Dataset extract:
⁂
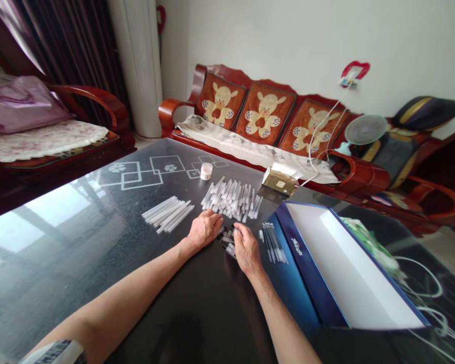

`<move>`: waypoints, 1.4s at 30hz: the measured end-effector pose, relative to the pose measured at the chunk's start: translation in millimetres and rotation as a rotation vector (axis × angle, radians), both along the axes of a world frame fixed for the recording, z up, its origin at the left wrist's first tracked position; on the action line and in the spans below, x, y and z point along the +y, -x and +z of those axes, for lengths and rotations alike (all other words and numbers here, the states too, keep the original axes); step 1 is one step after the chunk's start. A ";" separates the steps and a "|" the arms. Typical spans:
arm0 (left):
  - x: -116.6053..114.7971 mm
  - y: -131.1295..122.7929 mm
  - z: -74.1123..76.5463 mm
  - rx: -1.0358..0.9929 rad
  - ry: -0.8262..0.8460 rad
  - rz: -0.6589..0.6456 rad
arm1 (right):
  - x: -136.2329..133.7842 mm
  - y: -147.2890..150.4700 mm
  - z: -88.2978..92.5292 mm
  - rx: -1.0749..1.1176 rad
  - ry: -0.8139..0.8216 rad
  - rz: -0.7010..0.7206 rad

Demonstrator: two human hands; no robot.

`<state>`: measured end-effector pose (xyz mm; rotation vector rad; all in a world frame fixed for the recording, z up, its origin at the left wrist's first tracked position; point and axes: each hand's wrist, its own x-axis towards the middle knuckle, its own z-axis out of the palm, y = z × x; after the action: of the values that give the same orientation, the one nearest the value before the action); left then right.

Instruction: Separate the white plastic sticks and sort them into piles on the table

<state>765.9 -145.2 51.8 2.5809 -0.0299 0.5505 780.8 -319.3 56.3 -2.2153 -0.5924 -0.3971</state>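
Observation:
My left hand [205, 227] rests knuckles-up on the dark glass table [98, 242], fingers curled beside a heap of small dark and grey pen parts [227, 238]. My right hand [246, 247] lies just right of that heap, fingers bent down onto the parts; what they pinch is hidden. Beyond the hands lies a pile of clear capped pen barrels [232, 198]. A bundle of plain white tubes [167, 213] lies to the left, and a small row of thin refills [275, 241] to the right.
An open blue box with a white inside [345, 273] sits at the right of the table. A small pink-white jar [206, 171] and a tan carton [279, 181] stand farther back. White cables [420, 293] trail at far right. Wooden sofas surround the table.

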 end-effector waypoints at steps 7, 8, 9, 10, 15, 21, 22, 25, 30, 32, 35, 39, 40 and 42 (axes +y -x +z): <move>2.4 -1.5 0.4 -0.011 0.035 -0.001 | -23.6 -91.8 20.5 0.150 0.388 -0.394; 2.3 -1.6 0.4 -0.009 0.035 -0.001 | -26.5 -103.5 20.9 0.187 0.420 -0.408; 2.2 -1.7 0.4 -0.008 0.035 0.000 | -28.7 -113.1 20.6 0.214 0.443 -0.425; 2.2 -1.9 0.5 -0.006 0.035 -0.001 | -30.1 -120.8 20.0 0.242 0.464 -0.439; 1.6 -2.5 1.9 0.010 0.016 0.001 | -31.6 -142.0 17.4 0.342 0.541 -0.475; 0.4 -2.7 3.7 0.062 -0.016 0.021 | -28.3 -157.1 20.6 0.423 0.595 -0.521; 0.3 -2.7 4.0 0.069 -0.020 0.022 | -27.4 -158.0 21.1 0.425 0.596 -0.529; 0.0 -3.0 5.0 0.074 -0.033 0.023 | -25.5 -157.7 21.8 0.419 0.585 -0.543; -0.1 -3.4 5.9 0.076 -0.049 0.023 | -24.7 -153.6 22.8 0.408 0.531 -0.533; -0.1 -3.4 5.5 0.072 -0.050 0.023 | -25.7 -152.0 25.6 0.400 0.501 -0.530; 0.1 -3.4 4.7 0.059 -0.041 0.016 | -30.0 -145.1 34.5 0.376 0.460 -0.530; 0.5 -3.5 4.6 0.045 -0.021 0.010 | -34.3 -112.7 44.3 0.283 0.172 -0.482; 0.6 -3.5 4.6 0.042 -0.017 0.010 | -33.4 -99.9 43.7 0.272 -0.018 -0.419; 0.8 -3.5 4.4 0.037 -0.009 0.008 | -28.1 -71.7 38.0 0.358 -0.342 -0.269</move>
<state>769.4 -144.4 56.2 2.6005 -0.0093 0.5063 852.5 -347.5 94.2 -1.9694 -0.0290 -0.2087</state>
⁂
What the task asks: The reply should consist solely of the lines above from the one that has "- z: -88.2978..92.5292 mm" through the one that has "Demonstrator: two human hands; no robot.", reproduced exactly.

Answer below:
  - z: -88.2978..92.5292 mm
  - rx: -1.0749..1.1176 rad
  - ry: -0.8139..0.8216 rad
  - rz: -0.7010..0.7206 rad

Demonstrator: two human hands; no robot.

This exercise has been worked through to completion.